Tuesday, July 31, 2018

ALL THROUGH THE NIGHT - FILMSTRUCK

This review was originally published in 2006 as part of a piece on the second Humphrey Bogart Signature Collection.


In the wartime send-up All Through the Night, Humphrey Bogart plays Gloves, a too-cool gangster with his hands in everyone's cheesecake. When his favorite baker goes missing, Gloves' mother (Jane Darwell, The Devil & Daniel Webster) gets worried and asks her baby boy to investigate. Before he knows it, Gloves is up to his neck in murders and Nazis.

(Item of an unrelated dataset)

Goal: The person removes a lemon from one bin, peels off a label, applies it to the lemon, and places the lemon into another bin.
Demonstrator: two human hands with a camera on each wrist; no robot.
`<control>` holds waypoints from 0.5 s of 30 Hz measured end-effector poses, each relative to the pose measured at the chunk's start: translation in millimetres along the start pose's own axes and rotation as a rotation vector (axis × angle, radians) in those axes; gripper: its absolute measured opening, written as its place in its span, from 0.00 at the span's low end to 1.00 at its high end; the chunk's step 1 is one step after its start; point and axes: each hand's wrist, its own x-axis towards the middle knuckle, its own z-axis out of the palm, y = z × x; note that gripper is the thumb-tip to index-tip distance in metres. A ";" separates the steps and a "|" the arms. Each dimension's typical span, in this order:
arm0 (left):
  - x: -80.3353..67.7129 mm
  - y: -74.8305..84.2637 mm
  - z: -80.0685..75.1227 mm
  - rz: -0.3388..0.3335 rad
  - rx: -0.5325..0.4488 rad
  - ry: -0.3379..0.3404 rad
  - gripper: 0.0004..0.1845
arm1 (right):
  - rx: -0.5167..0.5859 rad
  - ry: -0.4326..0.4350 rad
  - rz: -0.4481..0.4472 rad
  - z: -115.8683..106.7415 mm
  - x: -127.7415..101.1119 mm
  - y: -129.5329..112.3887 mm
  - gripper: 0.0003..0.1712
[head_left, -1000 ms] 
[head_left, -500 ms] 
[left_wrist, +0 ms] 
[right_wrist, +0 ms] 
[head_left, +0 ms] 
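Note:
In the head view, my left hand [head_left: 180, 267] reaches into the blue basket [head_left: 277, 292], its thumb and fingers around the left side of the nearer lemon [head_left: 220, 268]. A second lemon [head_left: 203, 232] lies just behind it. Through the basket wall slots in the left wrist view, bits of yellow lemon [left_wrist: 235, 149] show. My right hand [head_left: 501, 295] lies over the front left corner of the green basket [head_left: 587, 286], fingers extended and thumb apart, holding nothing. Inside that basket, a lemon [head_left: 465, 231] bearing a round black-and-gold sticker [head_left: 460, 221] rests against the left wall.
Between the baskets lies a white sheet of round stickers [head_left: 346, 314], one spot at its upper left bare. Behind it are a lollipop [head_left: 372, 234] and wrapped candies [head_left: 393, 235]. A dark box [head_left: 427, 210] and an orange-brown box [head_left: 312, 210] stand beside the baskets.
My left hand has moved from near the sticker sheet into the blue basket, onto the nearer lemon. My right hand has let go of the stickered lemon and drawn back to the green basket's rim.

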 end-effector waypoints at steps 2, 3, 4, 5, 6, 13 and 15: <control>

Directed by Vincent Sherman (The Damned Don't Cry), All Through the Night gets a little too rah-rah in its second half, when the normally selfish Gloves joins the war effort and gets all of his underworld pals to join in, but the movie stays fun thanks to a relentless comedic pace and a tremendous supporting cast. Gloves' crew is massive with comic legends like Phil Silver, Jackie Gleason, and William Demarest. The bad guys are also as bad as the crooks are funny. The two main Nazis are played by Bogart's future Casablanca co-stars Peter Lorre and Conrad Veidt. The climax, with Bogie stopping Veidt from blowing up a docked battleship in the New York harbor, is definitely over the top, but it's still a blast, both literally and figuratively.